Kitaba merak sarmanın Fransızcada iki karşılığı var: Bibliyofil ve bibliyoman. Birincisi kitap muhibbidir ki kendi zevkine ve kültürüne veya belirli bir hedefe göre kitap seçer; kıskanç değildir, bunları başka kitap dostlarıyla paylaşmaktan zevk alır. Hayatı boyunca kütüphanesini kurmak için girdiği zahmet kadar, onları başkalarının faydasına sunmak, hatta dağıtmak ve sonunda hasbetenlillâh bağışlamak için de âdeta çırpınır. İkincisi, yani kitap hastası ise her gördüğü kitabı elde etmeğe uğraşan, bunlara sadece sahip olmaktan zevk alan, sahip olduktan sonra da kimseye kaptırmayan hatta koklatmayan adamdır.

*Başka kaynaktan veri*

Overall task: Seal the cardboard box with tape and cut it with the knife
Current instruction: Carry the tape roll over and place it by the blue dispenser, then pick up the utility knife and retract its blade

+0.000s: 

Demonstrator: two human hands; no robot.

Etrafımızda bunlardan her iki gruba da girecek tipte insanlar vardır. Birincilere örnek, şüphesiz artık her kitap meraklısının tanıdığı veya tanıması gerektiği Seyfettin Özege’dir. Hiç evlenmemiş, mütevazı gelirinin hemen tamamım genç yaşlarından beri topladığı kitaplarına sarf etmiş olan Seyfettin Özeğe eski harflerle basılmış Türkçe kitapların tamamına yakınını,her birinin değişik baskıları da dâhil olmak üzere biriktirmiş, bu on binlerce kitabın dışında bazıları tam koleksiyon halinde olmasa bile dergi ve gazete de toplamış, daha sonra bütün bu hâzineyi sandıklama ve nakil masrafları da kendisine ait olmak üzere, memleketin en uzak köşelerinden birine, Erzurum Atatürk Üniversitesi’ne tek kuruş mukabili olmaksızın bağışlamıştır. Zengin ve son derece güvenilir olan bibliyografya bilgisini de, isteyen araştırıcılara yine hasbî olarak vermiştir. Bu birikiminin mahsulü olan beş ciltlik Eski Harflerle Basılmış Türkçe Eserler Katalogu ise Türkiye’de hiçbir bibliyofilin yapamayacağı, hatta akademik bir ekibin bile kolay başaramayacağı âlimane ve muazzam bir çalışmadır.
Benim, hatıra mahiyetindeki bu yazımın konusu ise şahsen tanıdığım ikinci tip bir kitap meraklısı üzerinedir. Yani bibliyoman yahut kitap hastası.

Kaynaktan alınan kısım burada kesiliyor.